Another fact will soon force itself on your attention, unless you wish to tumble down and get wet up to your knees. The soil is furrowed everywhere by holes; by graves, some two or three feet wide and deep, and of uncertain length and shape, often wandering about for thirty or forty feet, and running confusedly into each other. They are not the work of man, nor of an animal; for no earth seems to have been thrown out of them. In the bottom of the dry graves you sometimes see a decaying root: but most of them just now are full of water, and of tiny fish also, who burrow in the mud and sleep during the dry season, to come out and swim during the wet. These graves are, some of them, plainly quite new. Some, again, are very old; for trees of all sizes are growing in them and over them.

What makes them? A question not easily answered. But the shrewdest foresters say that they have held the roots of trees now dead. Either the tree has fallen and torn its roots out of the ground, or the roots and stumps have rotted in their place, and the soil above them has fallen in.

But they must decay very quickly, these roots, to leave their quite fresh graves thus empty: and—now one thinks of it—how few fallen trees, or even dead sticks, there are about. An English wood, if left to itself, would be cumbered with fallen timber; and one has heard of forests in North America, through which it is all but impossible to make way, so high are piled up, among the still- growing trees, dead logs in every stage of decay. Such a sight may be seen in Europe, among the high Silver-fir forests of the Pyrenees. How is it not so here? How indeed? And how comes it—if you will look again—that there are few or no fallen leaves, and actually no leaf-mould? In an English wood there would be a foot— perhaps two feet—of black soil, renewed by every autumn leaf fall. Two feet?
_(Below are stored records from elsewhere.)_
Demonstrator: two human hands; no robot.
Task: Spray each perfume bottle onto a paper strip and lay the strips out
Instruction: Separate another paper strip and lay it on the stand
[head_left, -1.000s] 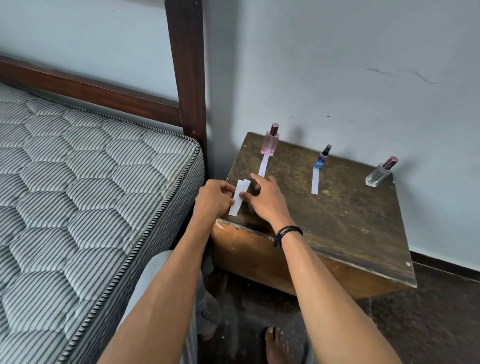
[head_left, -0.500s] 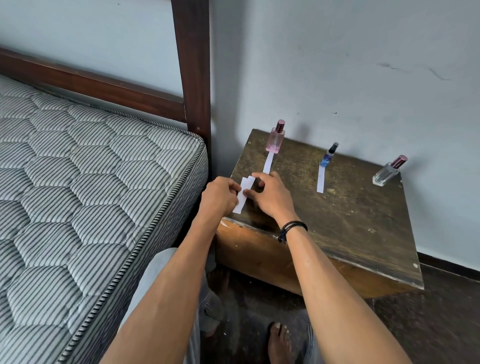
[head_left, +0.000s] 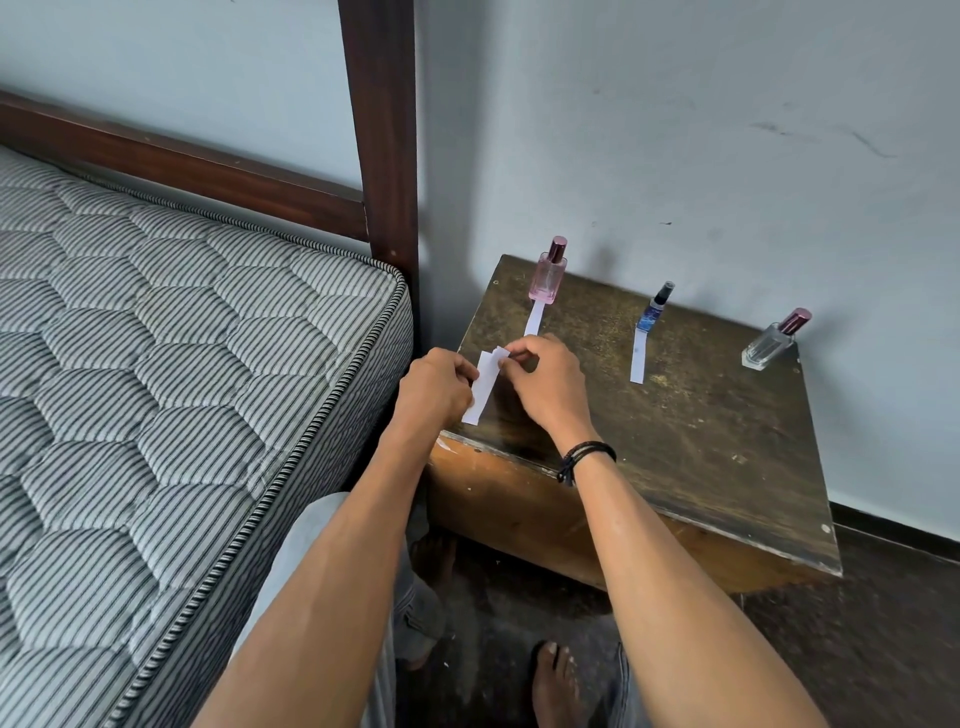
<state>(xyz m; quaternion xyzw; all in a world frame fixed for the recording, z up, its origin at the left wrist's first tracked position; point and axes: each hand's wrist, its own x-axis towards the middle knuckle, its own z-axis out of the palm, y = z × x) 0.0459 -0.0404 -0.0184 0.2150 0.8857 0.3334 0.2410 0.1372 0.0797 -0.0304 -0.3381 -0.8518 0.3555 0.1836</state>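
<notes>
**One strip to free, one bottle left**

We hold a small stack of white paper strips (head_left: 484, 387) at the near left corner of the worn dark wooden counter (head_left: 701, 447). Our left hand (head_left: 439, 387) has its fingers curled, pinching the stack along its left edge. Our right hand (head_left: 545, 382) pinches the far end of the top strip (head_left: 500, 356) between thumb and forefinger. The stack's long axis runs near to far, leaning slightly right.

Three bottles stand along the far edge. From the base of the pink square glass bottle (head_left: 548, 273) at far left, a laid white strip (head_left: 534, 321) runs toward us. The slim blue spray bottle (head_left: 653, 310) in the middle has a second laid strip (head_left: 637, 358) doing the same. The clear glass bottle with a maroon cap (head_left: 774, 340) at far right has no strip before it. How much liquid any bottle holds we cannot tell.

We judge two of three done. The coming move turns on that clear bottle: it lies far and well to the right of our fingers, and the right hand is nearer. Once one strip is free, the right hand could fetch the bottle while the left holds the paper. The risk is lifting two strips at once.
</notes>
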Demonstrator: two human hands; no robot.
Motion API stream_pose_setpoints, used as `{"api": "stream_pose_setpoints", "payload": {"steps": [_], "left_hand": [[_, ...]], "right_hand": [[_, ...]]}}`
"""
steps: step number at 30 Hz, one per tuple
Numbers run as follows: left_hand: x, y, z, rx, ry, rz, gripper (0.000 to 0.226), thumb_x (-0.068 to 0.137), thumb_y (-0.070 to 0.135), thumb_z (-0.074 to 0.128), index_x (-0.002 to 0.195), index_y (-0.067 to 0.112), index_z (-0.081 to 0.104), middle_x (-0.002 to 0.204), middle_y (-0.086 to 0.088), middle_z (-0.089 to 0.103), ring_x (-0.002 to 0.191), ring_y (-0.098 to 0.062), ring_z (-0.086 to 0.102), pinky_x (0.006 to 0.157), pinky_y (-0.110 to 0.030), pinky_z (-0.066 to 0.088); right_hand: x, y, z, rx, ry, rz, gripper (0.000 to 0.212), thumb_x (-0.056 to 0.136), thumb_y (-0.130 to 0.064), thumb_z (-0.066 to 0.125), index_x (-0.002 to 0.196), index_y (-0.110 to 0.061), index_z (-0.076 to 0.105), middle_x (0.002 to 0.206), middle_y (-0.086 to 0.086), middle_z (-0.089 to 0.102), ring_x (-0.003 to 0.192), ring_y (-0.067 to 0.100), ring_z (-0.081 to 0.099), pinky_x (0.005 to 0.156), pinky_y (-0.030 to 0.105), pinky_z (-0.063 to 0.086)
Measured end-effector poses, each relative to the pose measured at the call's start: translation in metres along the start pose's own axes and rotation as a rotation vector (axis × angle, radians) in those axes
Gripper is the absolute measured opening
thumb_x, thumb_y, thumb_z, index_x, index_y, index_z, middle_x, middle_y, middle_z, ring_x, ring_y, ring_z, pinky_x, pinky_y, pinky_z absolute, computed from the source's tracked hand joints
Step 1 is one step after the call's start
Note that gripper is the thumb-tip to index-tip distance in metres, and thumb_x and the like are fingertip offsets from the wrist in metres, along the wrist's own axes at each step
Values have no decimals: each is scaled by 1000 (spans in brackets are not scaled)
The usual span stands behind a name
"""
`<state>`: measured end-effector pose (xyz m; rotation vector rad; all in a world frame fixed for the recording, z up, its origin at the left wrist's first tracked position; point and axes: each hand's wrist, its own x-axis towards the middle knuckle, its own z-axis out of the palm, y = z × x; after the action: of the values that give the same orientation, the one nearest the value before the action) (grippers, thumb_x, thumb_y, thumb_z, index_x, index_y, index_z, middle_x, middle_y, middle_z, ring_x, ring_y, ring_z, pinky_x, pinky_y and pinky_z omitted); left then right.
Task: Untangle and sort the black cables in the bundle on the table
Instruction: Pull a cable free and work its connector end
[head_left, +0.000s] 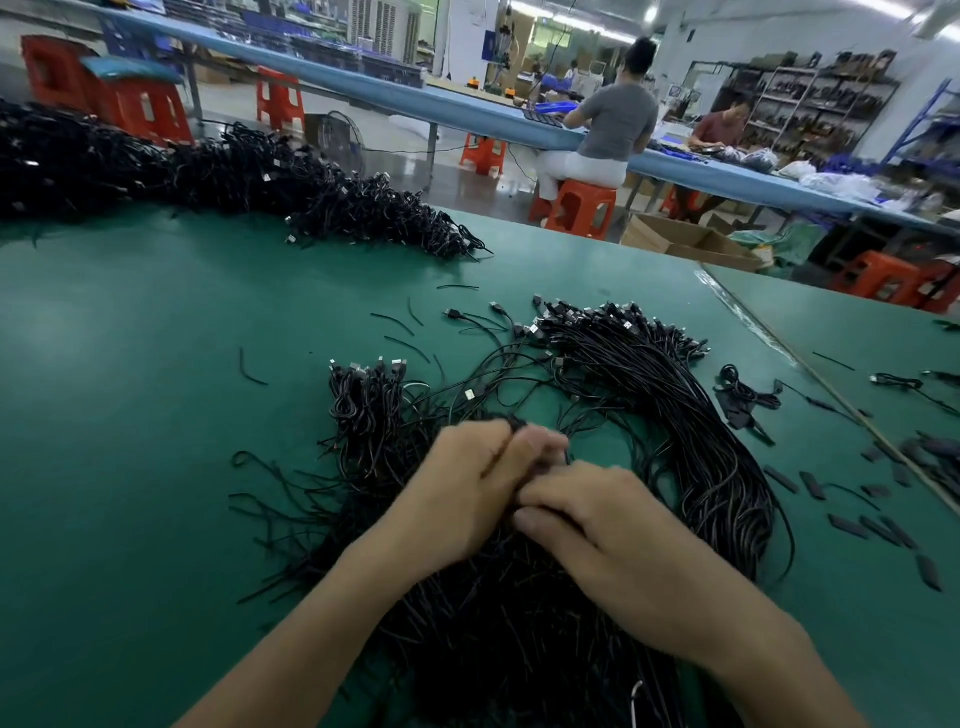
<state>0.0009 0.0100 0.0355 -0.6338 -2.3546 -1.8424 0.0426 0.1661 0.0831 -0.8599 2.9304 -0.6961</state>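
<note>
The one wide-angle view, worn on the person's head, looks forward and down, close over the left hand (467, 493) and right hand (623, 545) at the cables (519, 634) on the desk (130, 364), and reaches past the desk's far edge, which slants down rightward, into the room beyond.

Motion blur smears the fingers (540, 445), hiding which cables (519, 422) they pinch; the bundle (493, 623) runs off the bottom edge.

No readable text or labels.
</note>
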Motion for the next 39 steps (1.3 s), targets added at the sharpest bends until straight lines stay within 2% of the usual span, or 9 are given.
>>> {"api": "stream_pose_setpoints", "payload": {"steps": [7,11,15,19,23,27,30,35,39], "left_hand": [[-9,14,-3,-320,-381,-264,64,105,50,32,59,17,62,42,5,45,37,-9,41,44,-16,35],[-11,18,-12,-522,-565,-269,58,103,51,36,55,18,44,43,7,30,36,-5,27,40,-13,27],[-12,15,-18,-600,-636,-296,54,103,48,37,55,23,40,47,4,48,40,-8,45,39,-16,33],[-9,15,-12,-461,-522,-284,59,105,43,38,51,20,45,59,-3,59,53,-12,55,55,-19,45],[-4,12,-6,-234,-252,-235,53,96,44,49,56,10,59,64,-27,46,58,-26,43,59,-38,38],[-4,15,-2,-570,-196,-350,27,84,31,43,65,19,59,66,-4,57,65,-21,60,70,-44,55],[-6,16,-1,-752,-339,-437,52,99,40,28,81,18,72,78,-12,69,67,-25,68,59,-37,59],[-4,11,-5,-517,-224,-462,56,103,49,26,69,18,59,52,-5,51,38,-14,35,38,-17,25],[2,0,-11,-284,-18,-365,63,104,52,30,61,16,59,42,9,45,34,-5,32,35,-15,25]], "right_hand": [[-4,13,-23,357,344,74,6,80,-30,77,78,-27,73,76,-7,72,75,13,69,71,29,56],[-2,17,-21,674,209,67,12,78,-24,75,82,-15,69,90,3,75,84,17,72,77,26,57],[-2,19,-19,770,77,71,12,81,-21,77,80,-19,65,85,4,72,82,21,67,79,33,57],[-4,16,-22,545,91,76,14,90,-16,71,82,-23,62,82,5,73,80,25,70,78,53,56],[-2,10,-17,312,172,49,16,93,-18,67,83,-28,60,79,-7,70,74,14,67,68,42,55],[8,-2,-7,286,276,-7,16,90,-12,68,82,-23,59,77,-8,65,68,12,63,60,31,52],[15,-3,-7,323,335,-21,15,89,-15,67,83,-24,57,73,-1,66,59,12,63,57,35,52],[24,3,-1,292,359,-35,14,89,-7,71,82,-15,62,70,-3,68,59,8,66,61,18,51],[24,19,2,322,386,192,21,87,-47,65,85,-26,63,80,-9,68,73,9,66,69,22,54]]}}
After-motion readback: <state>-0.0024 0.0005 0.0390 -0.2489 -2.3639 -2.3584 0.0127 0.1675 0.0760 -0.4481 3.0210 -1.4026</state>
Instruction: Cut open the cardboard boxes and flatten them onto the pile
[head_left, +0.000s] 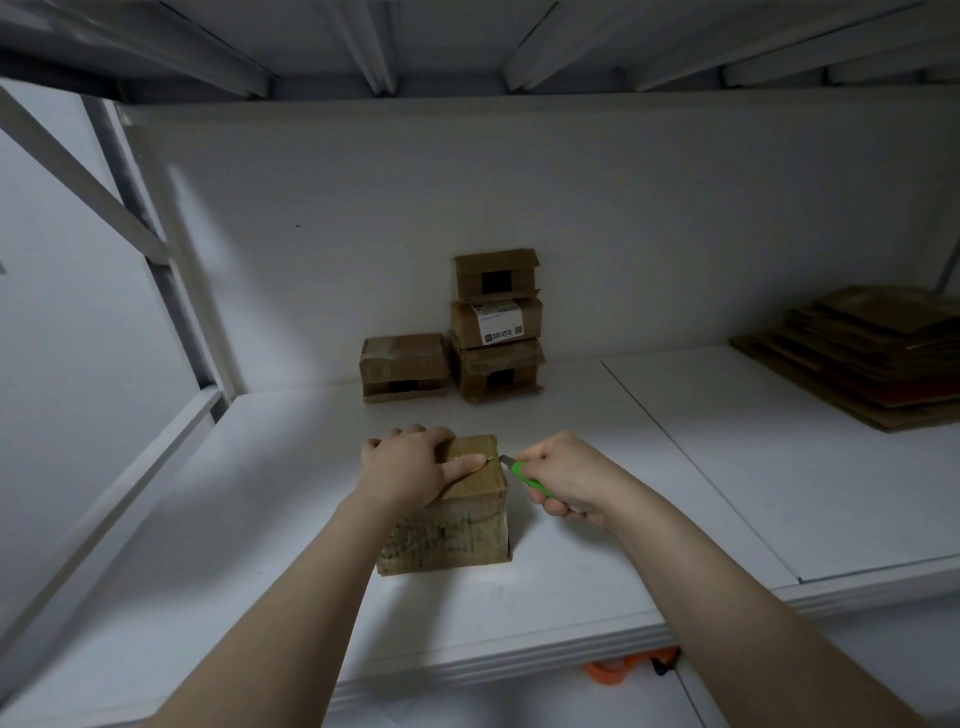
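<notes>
A small taped cardboard box (457, 530) stands on the white shelf (270, 519) right in front of me. My left hand (410, 467) lies over its top, fingers curled over the far left edge and thumb stretched along the tape. My right hand (566, 478) grips a green box cutter (524, 475), whose blade tip meets the top right edge of the box. Against the back wall stand a stack of three small boxes (496, 322) and one single box (404, 366) to its left. The pile of flattened cardboard (862, 353) lies at the far right.
A white back wall closes the shelf, and a metal frame post (166, 270) runs up at the left. The underside of an upper shelf hangs overhead. Below the front edge something orange (623, 667) shows. A seam (696, 467) divides the shelf boards.
</notes>
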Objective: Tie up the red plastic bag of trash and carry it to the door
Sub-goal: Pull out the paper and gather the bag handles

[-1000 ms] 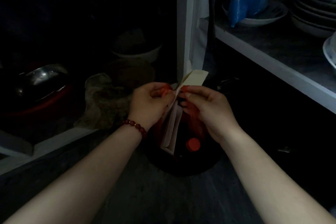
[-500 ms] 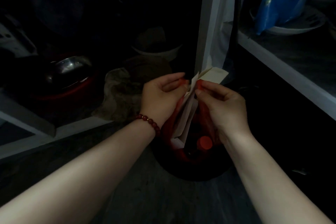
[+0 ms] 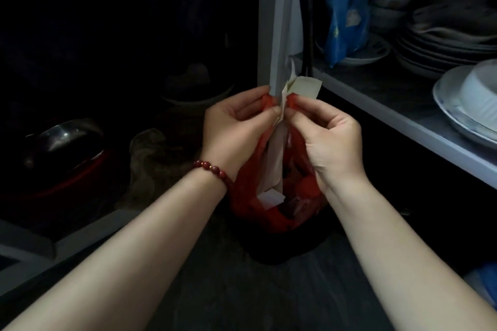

One has heard often enough of bison-hunting in Himalayan forests among Deodaras one hundred and fifty feet high, and scarlet Rhododendrons thirty feet high, growing in fifteen or twenty feet of leaf-and-timber mould. And here, in a forest equally ancient, every plant is growing out of the bare yellow loam, as it might in a well- hoed garden bed. Is it not strange?

Most strange; till you remember where you are—in one of Nature's hottest and dampest laboratories. Nearly eighty inches of yearly rain and more than eighty degrees of perpetual heat make swift work with vegetable fibre, which, in our cold and sluggard clime, would curdle into leaf-mould, perhaps into peat. Far to the north, in poor old Ireland, and far to the south, in Patagonia, begin the zones of peat, where dead vegetable fibre, its treasures of light and heat locked up, lies all but useless age after age. But this is the zone of illimitable sun-force, which destroys as swiftly as it generates, and generates again as swiftly as it destroys. Here, when the forest giant falls, as some tell me that they have heard him fall, on silent nights, when the cracking of the roots below and the lianes aloft rattles like musketry through the woods, till the great trunk comes down, with a boom as of a heavy gun, re-echoing on from mountain-side to mountain-side; then—

'Nothing in him that doth fade, But doth suffer an air-change Into something rich and strange.'

Under the genial rain and genial heat the timber tree itself, all its tangled ruin of lianes and parasites, and the boughs and leaves snapped off not only by the blow, but by the very wind, of the falling tree—all melt away swiftly and peacefully in a few months— say almost a few days—into the water, and carbonic acid, and sunlight, out of which they were created at first, to be absorbed instantly by the green leaves around, and, transmuted into fresh forms of beauty, leave not a wrack behind. Explained thus—and this I believe to be the true explanation—the absence of leaf-mould is one of the grandest, as it is one of the most startling, phenomena of the forest.

Look here at a fresh wonder. Away in front of us a smooth gray pillar glistens on high. You can see neither the top nor the bottom of it. But its colour, and its perfectly cylindrical shape, tell you what it is—a glorious Palmiste; one of those queens of the forest which you saw standing in the fields; with its capital buried in the green cloud and its base buried in that bank of green velvet plumes, which you must skirt carefully round, for they are a prickly dwarf palm, called here black Roseau. {137a} Close to it rises another pillar, as straight and smooth, but one-fourth of the diameter—a giant's walking-cane. Its head, too, is in the green cloud. But near are two or three younger ones only forty or fifty feet high, and you see their delicate feather heads, and are told that they are Manacques; {137b} the slender nymphs which attend upon the forest queen, as beautiful, though not as grand, as she.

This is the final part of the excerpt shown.